60

710 49 28
                                    

Pelin derin nefes alarak kapıya vurdu. Emin de yanında bekliyordu. Kapı açıldığında annesi sıkıca sarıldı. "Niye yaptın bunu?" diye kısık sesle sordu.

"Babam sinirli mi?"

"Gelin hadi."

Pelin, Emin'e bakıp içeri girdi. Emin de sessizce arkasından girdi. Pelin salona girdiğinde babasının kırgın bakışlarını gördü. Gözleri yavaş yavaş dolduğunda babası ayaklandı. Yanından bir yel gibi geçip gitti. Annesi de babasının ardından gitti. Emin yanına gelip "Gülüm," dedi. "Yapma böyle. Baban sana kıyamıyor, biliyorsun."

Pelin başını salladığında "Babamla sabah konuşurum ben. Yani sanırım." dedi.

"Gülüm, istersen ben de resmi nikah için gün alayım?"

"Nikah mı?" dedikten sonra bir adım geri gitti. "Koyun can derdinde, kasap et! Cidden şu an nikah mı diyorsun?"

"Ne yapayım? Resmi nikah olmadan mı yaşayalım? Zaten çok geç tarihe veriyorlar. Ben senin için dedim, eğer resmi nikah olmadan da yaşarım diyorsan sen bilirsin."

"Hayır!"

"O zaman?"

"Of Emin ya!"

Pelin koridora çıkıp çantasını aldı. Peşinden gelen Emin ne yaptığına bakarken göğsüne fırlatılan kimlikle şaşırdı. "Al ne yapıyorsan yap!"

"Gülüm?"

"Ne!?"

Emin kimliği elinde çevirip Pelin'in eline sıkıştırdı. "Sen sakinleş, sonra konuşalım."

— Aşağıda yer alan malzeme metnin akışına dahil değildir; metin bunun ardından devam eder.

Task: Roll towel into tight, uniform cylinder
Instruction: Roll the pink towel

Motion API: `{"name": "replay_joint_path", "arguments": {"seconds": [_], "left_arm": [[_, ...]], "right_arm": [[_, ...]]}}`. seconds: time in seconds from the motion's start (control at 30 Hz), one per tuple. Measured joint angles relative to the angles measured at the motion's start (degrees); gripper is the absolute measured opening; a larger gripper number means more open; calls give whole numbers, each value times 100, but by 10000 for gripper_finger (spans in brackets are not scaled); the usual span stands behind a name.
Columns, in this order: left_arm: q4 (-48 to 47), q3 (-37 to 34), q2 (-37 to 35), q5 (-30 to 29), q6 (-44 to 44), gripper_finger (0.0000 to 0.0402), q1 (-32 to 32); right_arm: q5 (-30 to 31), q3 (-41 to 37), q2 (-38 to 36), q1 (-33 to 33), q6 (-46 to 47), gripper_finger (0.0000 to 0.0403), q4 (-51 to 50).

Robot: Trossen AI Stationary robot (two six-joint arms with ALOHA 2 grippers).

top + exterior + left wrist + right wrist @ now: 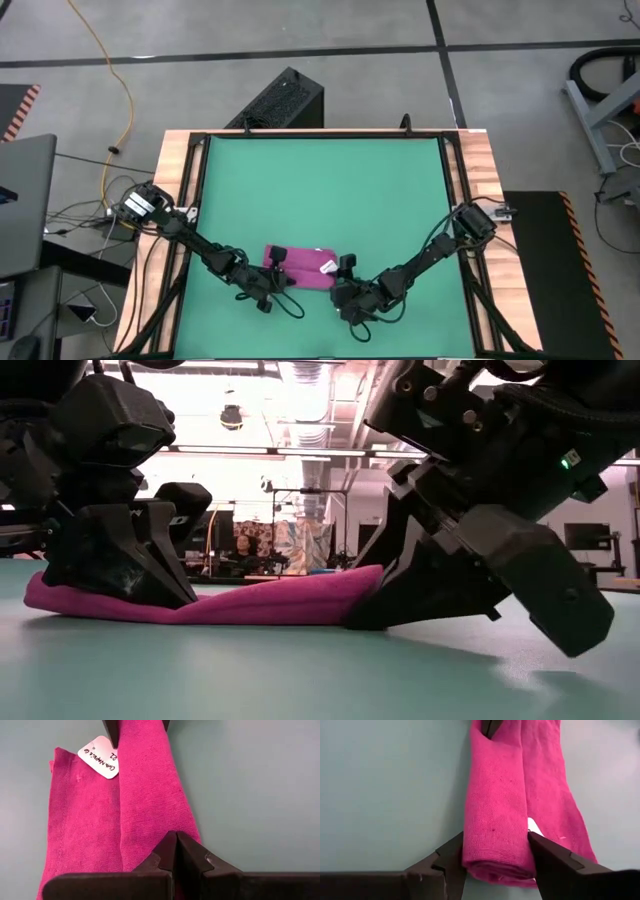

Kapıyı açıp ayakkabısını giyerken Pelin'e baktı. Pelin hem üzgün hem sinirliydi. Ayakkabısını giydiğinde doğruldu. Kapıyı kapatacak zaman Pelin tuttu.

"Emin, özür dilerim. Seni üzmek istememiştim."

"Biliyorum gülüm."

Pelin, Emin'in beline kollarını doladı. Hemen karşılık almıştı. Başını kaldırıp sevdiği adamın yüzüne baktı. Emin başını eğerek alınlarını birleştirdi. Pelin'e bu kadar yakın olması kalbine zarardı. Ya da yarar...

"Pelin." dedi bir nefes vererek. "Hım?" diye bir mırıltıyla karşılık aldı. "Sen bana ne yaptın?"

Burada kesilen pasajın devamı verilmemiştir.